Stolen credentials lead to $4.4 million DarkSide attack

The North American division of chemicals distributor Brenntag lost around 150 gigabytes of company data in May 2021, when the DarkSide ransomware gang deployed ransomware on the company’s systems.

The cybercriminals reportedly demanded $7.5 million ransom, which the chemicals company managed to negotiate down to $4.4 million—a sum it reportedly paid DarkSide on May 14 to prevent the compromised data from being published.

So how did DarkSide get access to Brenntag’s systems? It appears the cybercrime gang (or one of its affiliates) purchased some of Brenntag’s user credentials on the dark web.

Credentials are a prime target for cybercriminals and are one of the data types most commonly compromised in phishing campaigns. For more information, see What is Credential Phishing?

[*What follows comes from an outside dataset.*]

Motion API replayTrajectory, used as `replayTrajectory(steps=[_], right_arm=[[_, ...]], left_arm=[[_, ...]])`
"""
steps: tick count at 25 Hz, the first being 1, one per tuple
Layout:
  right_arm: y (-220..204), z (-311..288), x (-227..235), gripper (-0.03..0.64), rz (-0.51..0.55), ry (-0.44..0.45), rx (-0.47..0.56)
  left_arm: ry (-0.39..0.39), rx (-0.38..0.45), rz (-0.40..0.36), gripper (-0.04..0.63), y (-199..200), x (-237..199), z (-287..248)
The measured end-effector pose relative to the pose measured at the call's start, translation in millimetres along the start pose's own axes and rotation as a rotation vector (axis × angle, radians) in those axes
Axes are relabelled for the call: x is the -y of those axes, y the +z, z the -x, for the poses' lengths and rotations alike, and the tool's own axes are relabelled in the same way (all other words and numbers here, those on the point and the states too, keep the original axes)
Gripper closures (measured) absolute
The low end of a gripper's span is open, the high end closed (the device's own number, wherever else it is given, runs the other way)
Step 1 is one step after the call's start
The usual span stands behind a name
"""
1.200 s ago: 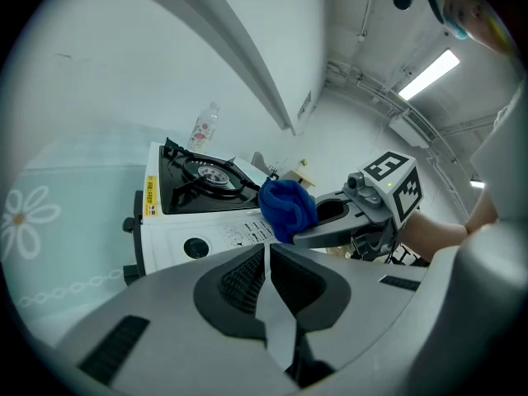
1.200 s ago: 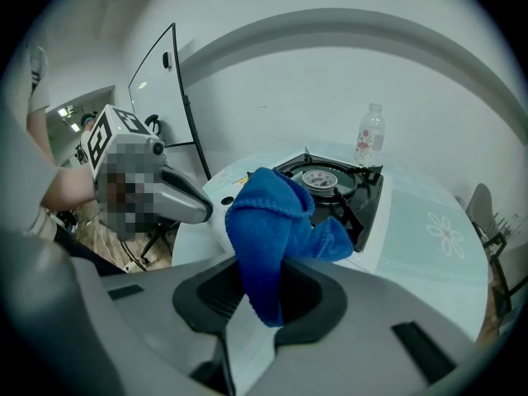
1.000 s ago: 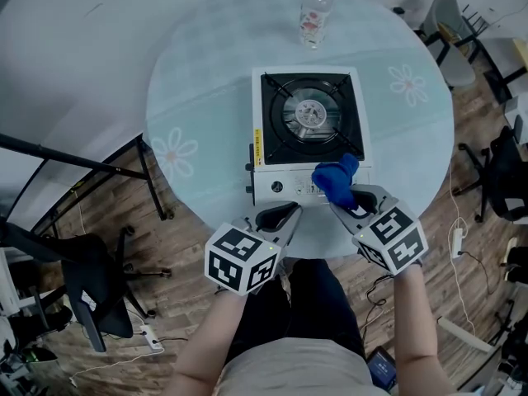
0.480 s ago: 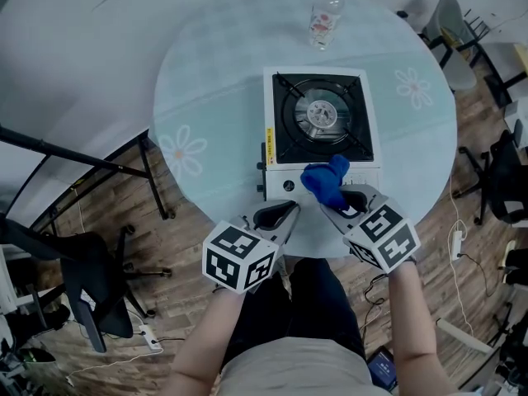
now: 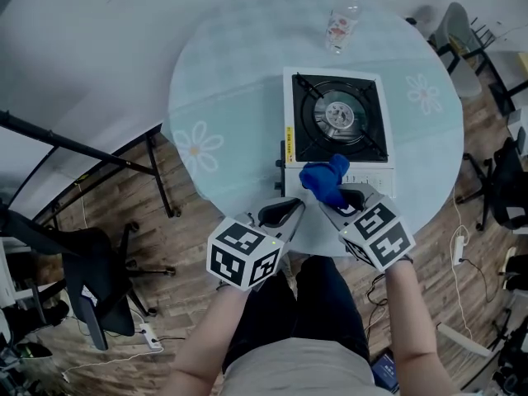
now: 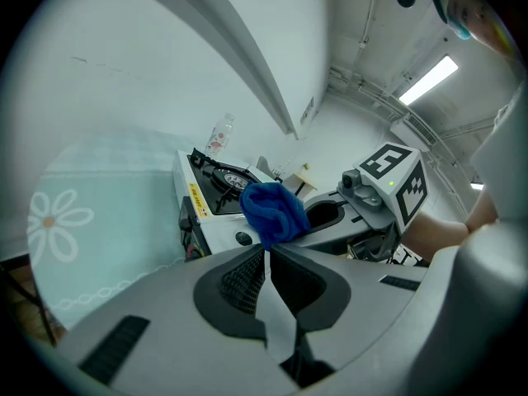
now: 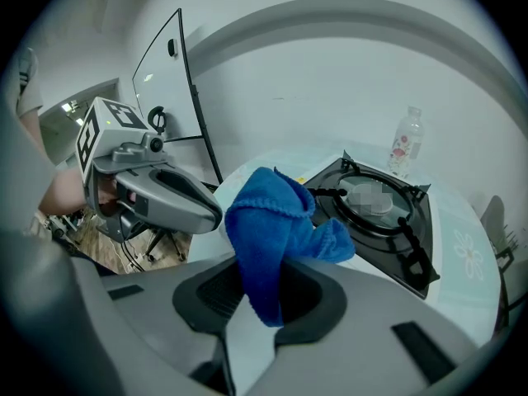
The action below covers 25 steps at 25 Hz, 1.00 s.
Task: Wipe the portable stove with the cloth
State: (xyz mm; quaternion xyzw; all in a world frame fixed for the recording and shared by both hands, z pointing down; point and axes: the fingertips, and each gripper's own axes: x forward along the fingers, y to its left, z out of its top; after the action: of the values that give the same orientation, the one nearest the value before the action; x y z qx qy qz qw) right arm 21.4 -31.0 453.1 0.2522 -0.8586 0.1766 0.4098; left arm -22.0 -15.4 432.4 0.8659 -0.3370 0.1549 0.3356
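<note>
The portable stove (image 5: 338,130) is white with a black burner top and stands on the round table (image 5: 239,97). My right gripper (image 5: 342,202) is shut on a blue cloth (image 5: 323,180), bunched over the stove's front left corner. In the right gripper view the blue cloth (image 7: 276,229) rises out of the jaws, with the stove (image 7: 375,213) behind it. My left gripper (image 5: 279,214) is shut and empty, at the table's near edge beside the right one. In the left gripper view the cloth (image 6: 272,210) and the stove (image 6: 216,190) lie just ahead.
A clear plastic bottle (image 5: 341,25) stands beyond the stove near the table's far edge. The tabletop has pale flower prints (image 5: 196,147). Office chairs (image 5: 91,275) and a black frame (image 5: 91,151) stand on the wooden floor around the table.
The right gripper with the cloth has shifted left along the stove's front, from the right side toward the left corner. The head view has swung, so the stove appears further right.
</note>
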Motion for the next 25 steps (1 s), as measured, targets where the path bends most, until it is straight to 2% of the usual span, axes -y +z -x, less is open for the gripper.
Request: replayTrajectory(steps=[9,21,25], right_arm=[[15,-12,-20,0.512,0.057,0.005,-0.011],[38,-32,-34,0.512,0.316,0.095,-0.082],[44,-38,-38,0.512,0.452,0.144,-0.117]], left_arm=[[0.041,0.022,-0.007,0.558,-2,-7,18],[0.091,0.082,0.041,0.558,5,-23,25],[0.114,0.096,0.069,0.558,7,-31,26]])
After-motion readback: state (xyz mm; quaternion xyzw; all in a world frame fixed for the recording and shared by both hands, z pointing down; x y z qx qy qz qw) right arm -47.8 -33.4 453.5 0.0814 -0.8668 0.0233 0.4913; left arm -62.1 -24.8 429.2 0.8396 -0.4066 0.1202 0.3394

COVID-19 testing delayed after Irish hospitals hit by ransomware

When Irish hospitals were attacked by a ransomware gang in May 2021, patient data was put at risk, appointments were cancelled, COVID-19 testing was delayed—and the world saw once again how far cybercriminals were willing to go to make money.

The hackers are believed to have targeted a zero-day vulnerability in a virtual private network (VPN) operated by the Irish Health Service Executive. The Russian cybercrime group responsible for the attack, known as Wizard Spider, reportedly demanded a $19,999,000 ransom.

After the Irish prime minister publicly declared that the country would not be paying the ransom, the healthcare system was forced to resort to keeping records on paper until the situation was resolved.